Baja-Partie 2


Dévalant au rythme d’El Burro les entrailles sinueuses des montagnes parfois coiffées de feuilles bien épaisses au  vert intense parfois de ces petits bosquets témoins lumineux de ces espaces plus arides, nous filons donc ainsi vers San Diego.

On constate cette foi-ci, une Californie plus gorgée d’eau; les arbres à fruits bien droits qui semblent s’étirer vers la lumière, tous reconnaissants d’avoir pu se rassasier enfin d’un hiver plus pluvieux.

Ça se sent bon. Ç’est plein de vie.

Traverser un pays en moto, c’est percevoir un lieu avec tout ses sens; c’est ne faire qu’UN avec les endroits que nous sillonnons. La gravité des courbes, les odeurs, les variations de température, les bourrasques de vent, la lumière changeante, nous soumet à une empreinte particulièrement touchante et à une vulnérabilité au monde qui nous empiète démesurément.

Ces odeurs de tartes aux pommes des vergers à flan de montagne, ces champs de lavande que nous percevons bien avant de de se les mettre sous les yeux, ces vents parfois chauds, parfois glacials, ces nuages humides que nous ressentons avec tout notre corps éveillant parfois même des souvenirs d’enfance.

Une odeur de cigare. Une odeur de sucre de cuisson.

Du coup mon regard ne peut s’empêcher de chercher son origine.

Cet homme sur une terrasse ensoleillée nous annonce par son teint bronzé, son air désinvolte, ses cheveux blondis par le soleil, que nous venons de mettre les roues au pays du Surf.

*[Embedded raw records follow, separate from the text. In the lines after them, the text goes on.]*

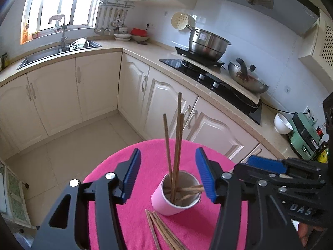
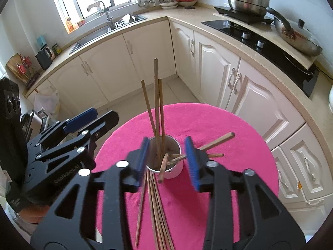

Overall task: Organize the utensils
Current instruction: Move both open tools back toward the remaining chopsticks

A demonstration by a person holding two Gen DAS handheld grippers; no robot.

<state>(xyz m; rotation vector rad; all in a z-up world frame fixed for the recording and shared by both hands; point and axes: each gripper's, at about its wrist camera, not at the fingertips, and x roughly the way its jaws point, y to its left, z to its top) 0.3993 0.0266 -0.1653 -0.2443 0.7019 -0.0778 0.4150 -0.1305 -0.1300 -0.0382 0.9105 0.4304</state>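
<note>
Three chopsticks [image 2: 156, 104] stand upright in the cup [image 1: 164, 202], leaning on its far rim; three or four more lie slanted inside it, their ends poking out over the rim to the right. One short stick [image 2: 163, 167] hangs tilted over the cup's near rim. A loose bundle of chopsticks [image 2: 156, 208], about six though they overlap too much for a sure count, lies flat on the pink cloth [image 2: 239, 166] just in front of the cup.

The left gripper [image 1: 167, 175] is spread wide, nothing between its blue pads; the cup sits in the gap below them, untouched. The right gripper [image 2: 167, 158] is also released, its pads apart on either side of the cup's mouth, gripping nothing.

The cup stands near the middle of a round table covered by the pink cloth. From left to right the kitchen behind holds a window [image 1: 60, 2], a sink [image 1: 52, 55] with a tap, hanging ladles [image 1: 110, 20], cream cabinets [image 1: 97, 87], a black hob [image 1: 208, 73] with a steel pot [image 1: 208, 43] and a wok [image 1: 247, 77], then a white bowl [image 1: 282, 124].
</note>
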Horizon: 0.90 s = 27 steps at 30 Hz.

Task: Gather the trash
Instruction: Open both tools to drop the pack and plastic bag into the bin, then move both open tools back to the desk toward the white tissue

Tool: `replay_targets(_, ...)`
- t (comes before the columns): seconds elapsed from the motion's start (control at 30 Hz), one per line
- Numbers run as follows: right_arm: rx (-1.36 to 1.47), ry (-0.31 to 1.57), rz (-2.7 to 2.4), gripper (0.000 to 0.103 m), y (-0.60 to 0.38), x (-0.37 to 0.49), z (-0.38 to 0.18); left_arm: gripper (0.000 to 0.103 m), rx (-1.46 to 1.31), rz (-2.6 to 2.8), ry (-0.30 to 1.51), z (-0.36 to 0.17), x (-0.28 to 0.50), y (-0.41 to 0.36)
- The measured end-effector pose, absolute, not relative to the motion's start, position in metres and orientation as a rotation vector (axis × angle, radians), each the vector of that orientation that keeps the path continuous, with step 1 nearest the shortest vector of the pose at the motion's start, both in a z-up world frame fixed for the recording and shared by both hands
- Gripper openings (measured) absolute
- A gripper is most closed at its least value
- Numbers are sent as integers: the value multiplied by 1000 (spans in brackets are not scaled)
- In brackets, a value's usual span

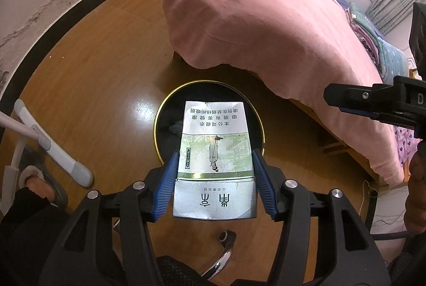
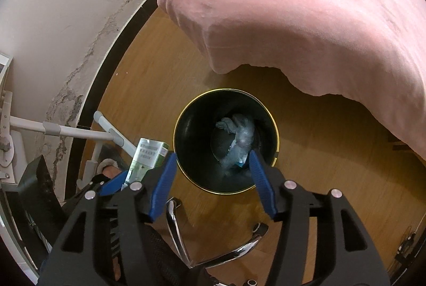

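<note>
A cigarette pack [image 1: 215, 152], white and green with a silver lid end, sits upright between the blue pads of my left gripper [image 1: 215, 152], which touch both its sides. It hangs right above the black bin with a gold rim [image 1: 159, 126]. In the right wrist view the same pack [image 2: 149, 152] shows left of the bin [image 2: 226, 90]. My right gripper [image 2: 213, 155] stands open over the bin's near edge with nothing between its fingers. Crumpled grey-white trash [image 2: 239, 137] lies on the bin's bottom. One black finger of the right gripper [image 1: 330, 94] shows at the right in the left wrist view.
A bed with a pink cover [image 1: 266, 19] overhangs the wooden floor just behind the bin. A white stand's foot [image 1: 53, 147] and a person's slippered foot [image 1: 34, 179] are at the left by the wall. A chair's chrome legs [image 2: 175, 230] lie below the grippers.
</note>
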State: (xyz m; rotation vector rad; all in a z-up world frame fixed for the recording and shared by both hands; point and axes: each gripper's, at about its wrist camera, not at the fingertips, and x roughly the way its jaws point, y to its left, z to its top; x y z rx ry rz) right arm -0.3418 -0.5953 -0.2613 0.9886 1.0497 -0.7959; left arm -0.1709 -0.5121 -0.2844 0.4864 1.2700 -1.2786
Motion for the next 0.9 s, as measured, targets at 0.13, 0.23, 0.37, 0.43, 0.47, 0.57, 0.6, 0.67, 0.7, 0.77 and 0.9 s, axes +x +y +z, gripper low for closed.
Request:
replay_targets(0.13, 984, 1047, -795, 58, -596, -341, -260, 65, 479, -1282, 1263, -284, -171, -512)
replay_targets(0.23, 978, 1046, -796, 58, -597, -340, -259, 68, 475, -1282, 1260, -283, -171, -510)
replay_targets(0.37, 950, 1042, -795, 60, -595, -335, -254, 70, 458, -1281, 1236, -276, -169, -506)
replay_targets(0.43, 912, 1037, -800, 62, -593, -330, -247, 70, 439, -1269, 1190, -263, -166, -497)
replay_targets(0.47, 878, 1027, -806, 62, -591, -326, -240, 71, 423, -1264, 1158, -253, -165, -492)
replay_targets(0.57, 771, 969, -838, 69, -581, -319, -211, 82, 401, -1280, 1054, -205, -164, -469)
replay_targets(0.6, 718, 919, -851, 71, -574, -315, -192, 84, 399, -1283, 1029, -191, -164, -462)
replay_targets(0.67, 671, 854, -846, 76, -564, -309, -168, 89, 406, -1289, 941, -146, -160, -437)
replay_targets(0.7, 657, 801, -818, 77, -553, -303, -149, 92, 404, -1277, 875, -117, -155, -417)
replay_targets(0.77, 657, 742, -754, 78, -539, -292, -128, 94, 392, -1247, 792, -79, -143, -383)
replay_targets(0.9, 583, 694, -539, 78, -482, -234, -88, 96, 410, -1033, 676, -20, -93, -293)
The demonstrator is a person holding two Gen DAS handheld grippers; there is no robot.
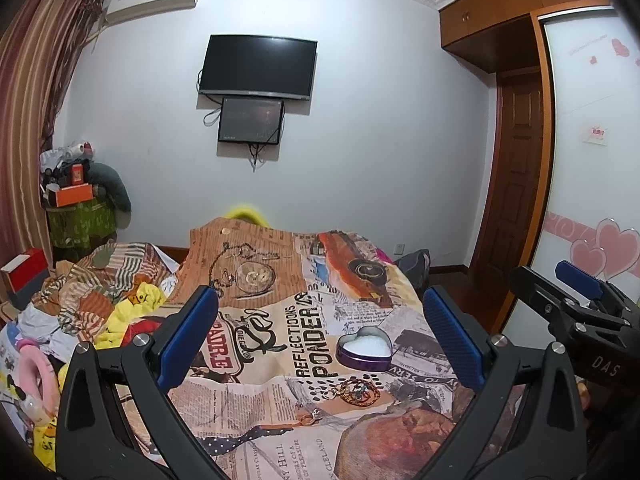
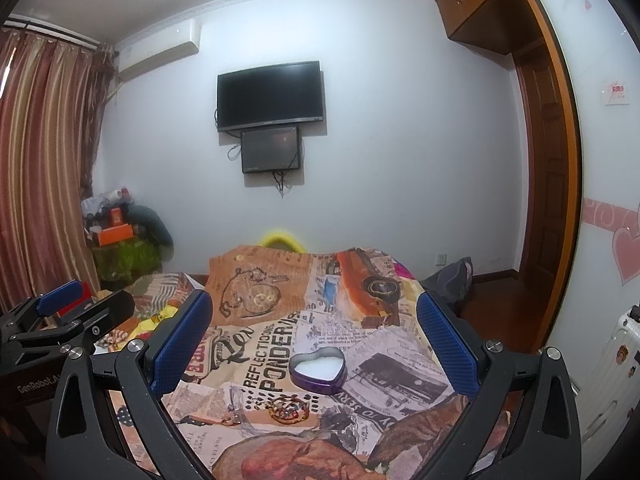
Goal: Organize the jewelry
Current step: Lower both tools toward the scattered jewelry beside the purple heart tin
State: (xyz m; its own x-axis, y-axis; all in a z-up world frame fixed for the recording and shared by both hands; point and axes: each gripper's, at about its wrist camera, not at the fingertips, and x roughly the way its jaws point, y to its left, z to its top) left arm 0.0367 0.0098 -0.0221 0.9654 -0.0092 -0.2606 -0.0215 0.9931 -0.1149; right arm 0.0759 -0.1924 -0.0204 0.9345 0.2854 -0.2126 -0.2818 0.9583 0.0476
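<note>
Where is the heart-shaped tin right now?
The heart-shaped tin lies open on the printed cloth, right of centre in the left wrist view, just beyond the gold bracelet.

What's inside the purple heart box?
The purple heart box is open, and only a plain white lining shows inside. No jewelry is in it. The bracelet lies on the cloth beside it. Anything under the lining is hidden.

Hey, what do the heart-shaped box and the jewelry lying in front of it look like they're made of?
Heart-shaped box: likely thin metal tin, with glossy purple walls, a shiny rim, and a white, probably foam, lining. Bracelet: gold-coloured metal loops with small beads, judging by the warm glint; plating or solid cannot be told. Ring: coppery metal, apparently.
</note>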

Palmiers, vagues, rouli-roulants se dandinent le long des « bordwalks » qui longent l’océan Pacifique.

Ces maisons aux fenêtres béantes qui recherchent à tout prix cette vue ahurissante d’un bleu presque parfait dont la composition architecturale lui procure un charme captivant.

Les rues grouillent de vie, le soleil est au rendez-vous.

Les loups-de-mer se prélassent au soleil sous le bruit des vagues qui fracassent le roc de la côte. Lançant lâchement devant les passant qui défilent, de grincement de gorge contentieux sans doute pour dessiner leur souveraineté à tout-à-chacun.

Ça sent trop bon. Tout est beau, tout est bon.

Les magasins de grandes marques renommées font pignon sur rue.

On nous enseigne que le bonheur se trouve tant dans le Botox   que dans les petits pots de crème de nuit.

Mes yeux ne cessent de contempler l’opulence des propriétés bordées bien tristement parfois des ces itinérants dont la vie est refoulée dans un si petit panier d’épicerie.

L’ivresse de notre traversée vers le Mexique se fait ressentir de plus en plus.

Nul d’entre-nous deux ne peut tenir en place.

Poser nos yeux de l’autre côté de la frontière paralyse nos pensées.

Demain nous serons enfin où nos yeux veulent se poser depuis longtemps.

Demain nous roulerons sous le ciel du Mexique, à la recherche de ses premières saveurs.